Our political history has been complicated further by the lack of definitions of essential terms.  Who, for instance, is to be included in the category of “all men are created equal?”  What is equality? What’s meant by life, liberty and the pursuit of happiness?  What is a more perfect union in a nation of semi-independent states, each with their own constitution?  They are questions not yet fully resolved, nor are they likely to be. We are a nation that makes changes and improvements labeled as progress, but only through the messy process of representative democracy driven in part by reason and emotions (public sentiment). 

I wouldn’t want it otherwise but it’s made more difficult and hazardous by news media encouraging cliff hanging suspense with a “let’s have you and him fight” marketing ploy that gives marginal extremists control of the public agenda. In the remote chance that journalists read this post they will object that they are simply reporting the news as it happens.

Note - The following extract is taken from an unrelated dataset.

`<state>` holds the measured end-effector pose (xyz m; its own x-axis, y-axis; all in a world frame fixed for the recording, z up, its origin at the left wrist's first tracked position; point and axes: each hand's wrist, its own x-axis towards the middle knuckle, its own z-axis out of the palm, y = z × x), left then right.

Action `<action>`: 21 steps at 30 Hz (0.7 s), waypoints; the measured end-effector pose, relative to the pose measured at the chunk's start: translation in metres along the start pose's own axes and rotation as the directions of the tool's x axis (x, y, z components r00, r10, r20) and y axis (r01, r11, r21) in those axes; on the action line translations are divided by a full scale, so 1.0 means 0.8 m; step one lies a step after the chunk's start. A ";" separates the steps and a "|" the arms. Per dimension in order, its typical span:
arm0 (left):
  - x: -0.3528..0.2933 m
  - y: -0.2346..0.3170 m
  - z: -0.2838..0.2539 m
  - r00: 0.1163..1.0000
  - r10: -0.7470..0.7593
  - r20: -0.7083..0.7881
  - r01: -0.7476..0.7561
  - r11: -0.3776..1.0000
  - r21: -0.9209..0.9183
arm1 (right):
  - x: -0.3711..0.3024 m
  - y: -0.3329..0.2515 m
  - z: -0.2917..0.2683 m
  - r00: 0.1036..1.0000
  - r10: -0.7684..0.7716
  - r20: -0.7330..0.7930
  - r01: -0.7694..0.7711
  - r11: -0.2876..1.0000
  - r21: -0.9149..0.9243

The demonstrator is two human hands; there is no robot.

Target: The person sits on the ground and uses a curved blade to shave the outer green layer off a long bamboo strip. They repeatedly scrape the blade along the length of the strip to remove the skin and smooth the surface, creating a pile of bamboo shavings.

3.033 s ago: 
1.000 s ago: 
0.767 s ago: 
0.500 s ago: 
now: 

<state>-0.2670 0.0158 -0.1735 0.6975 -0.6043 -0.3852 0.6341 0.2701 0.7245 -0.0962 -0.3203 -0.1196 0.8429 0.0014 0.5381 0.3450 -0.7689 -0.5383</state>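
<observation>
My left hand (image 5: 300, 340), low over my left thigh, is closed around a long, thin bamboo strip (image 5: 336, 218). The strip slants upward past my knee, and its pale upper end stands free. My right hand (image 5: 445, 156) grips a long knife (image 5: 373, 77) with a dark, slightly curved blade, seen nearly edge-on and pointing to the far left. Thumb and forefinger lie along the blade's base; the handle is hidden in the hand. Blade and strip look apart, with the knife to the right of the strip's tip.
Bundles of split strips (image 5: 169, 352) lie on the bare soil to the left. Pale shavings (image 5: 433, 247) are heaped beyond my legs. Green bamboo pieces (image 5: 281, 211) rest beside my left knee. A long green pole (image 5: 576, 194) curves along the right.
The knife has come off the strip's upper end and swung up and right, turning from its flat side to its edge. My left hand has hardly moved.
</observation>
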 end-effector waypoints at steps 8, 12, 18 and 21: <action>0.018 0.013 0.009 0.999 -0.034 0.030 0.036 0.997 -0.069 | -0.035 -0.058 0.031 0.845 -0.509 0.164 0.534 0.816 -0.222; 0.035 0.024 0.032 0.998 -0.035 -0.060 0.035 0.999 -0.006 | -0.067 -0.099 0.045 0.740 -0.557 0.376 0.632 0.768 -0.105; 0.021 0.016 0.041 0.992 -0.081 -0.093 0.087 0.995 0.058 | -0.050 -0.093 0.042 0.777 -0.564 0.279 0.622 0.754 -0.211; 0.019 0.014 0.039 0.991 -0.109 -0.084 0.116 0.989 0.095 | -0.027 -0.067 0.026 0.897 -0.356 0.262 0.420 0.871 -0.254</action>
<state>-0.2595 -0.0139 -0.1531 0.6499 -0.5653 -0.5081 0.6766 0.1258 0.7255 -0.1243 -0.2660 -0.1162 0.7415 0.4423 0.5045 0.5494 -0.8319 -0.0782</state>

Maybe, but it’s reporting that intentionally creates and maintains cliffhanging suspense that shoves aside the reason and reasonableness of the common good desired by the greater majority of Americans. Worse yet, it appears to give legitimacy to extreme right wingers who favor a unitary executive that would take the U.S. in the direction of fascism that would destroy our democracy and its founding ideals. 

1 thought on “The Hazards of Cliffhanger Journalism”

  1. Good column, Steve. But it’s not just cliff-hanging journalism; it’s also the deliberate journalistic ploy of accentuating the extreme, the bizarre, and that which will arouse negative emotions. These give rise to an adrenaline rush, which is addictive, which in my mind places many news organizations into the same league as Purdue Pharma or other drug pushers. Since you can’t outlaw anything that purports to be journalism the way you can drugs, legally we’re pretty much stuck with a caveat emptor market in ideas that demands critical judgment. This is always in short supply among the educated as much as anybody. Thanks for writing.